TASK
Your task is to restate the data word for word.

SUPPLIED MATERIAL
+ + + + + + +

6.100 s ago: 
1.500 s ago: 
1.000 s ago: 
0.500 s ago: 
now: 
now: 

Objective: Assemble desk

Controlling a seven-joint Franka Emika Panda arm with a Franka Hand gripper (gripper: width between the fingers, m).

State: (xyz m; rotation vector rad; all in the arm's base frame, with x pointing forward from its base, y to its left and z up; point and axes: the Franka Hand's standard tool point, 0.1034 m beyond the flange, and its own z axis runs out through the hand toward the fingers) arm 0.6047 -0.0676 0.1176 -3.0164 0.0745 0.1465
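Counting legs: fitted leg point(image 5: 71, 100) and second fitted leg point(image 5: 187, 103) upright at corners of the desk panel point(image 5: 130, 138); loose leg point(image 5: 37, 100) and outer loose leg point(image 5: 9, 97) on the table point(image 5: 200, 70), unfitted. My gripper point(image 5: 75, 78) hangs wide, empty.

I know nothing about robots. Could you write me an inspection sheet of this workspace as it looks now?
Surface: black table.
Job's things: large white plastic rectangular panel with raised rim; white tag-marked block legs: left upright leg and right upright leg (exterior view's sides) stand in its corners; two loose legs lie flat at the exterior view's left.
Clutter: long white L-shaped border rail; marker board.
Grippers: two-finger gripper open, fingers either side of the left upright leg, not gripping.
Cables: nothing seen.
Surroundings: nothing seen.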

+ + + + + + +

RESPONSE BELOW
6.100 s ago: 
1.500 s ago: 
1.000 s ago: 
0.500 s ago: 
now: 
now: 

Objective: Assemble desk

Controlling a seven-joint Franka Emika Panda arm with a Franka Hand gripper (gripper: width between the fingers, m).

State: (xyz m; rotation vector rad; all in the arm's base frame, with x pointing forward from its base, y to its left and z up; point and axes: the Franka Hand's standard tool point, 0.1034 m beyond the flange, and its own z axis runs out through the hand toward the fingers) arm 0.6047 -0.0676 0.1176 -3.0164 0.0745 0.1465
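Counting legs: fitted leg point(image 5: 71, 100) and second fitted leg point(image 5: 187, 103) upright at corners of the desk panel point(image 5: 130, 138); loose leg point(image 5: 37, 100) and outer loose leg point(image 5: 9, 97) on the table point(image 5: 200, 70), unfitted. My gripper point(image 5: 75, 78) hangs wide, empty.

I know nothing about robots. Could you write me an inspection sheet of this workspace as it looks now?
Surface: black table.
Job's things: large white plastic rectangular panel with raised rim; white tag-marked block legs: left upright leg and right upright leg (exterior view's sides) stand in its corners; two loose legs lie flat at the exterior view's left.
Clutter: long white L-shaped border rail; marker board.
Grippers: two-finger gripper open, fingers either side of the left upright leg, not gripping.
Cables: nothing seen.
Surroundings: nothing seen.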

This exercise requires nothing further.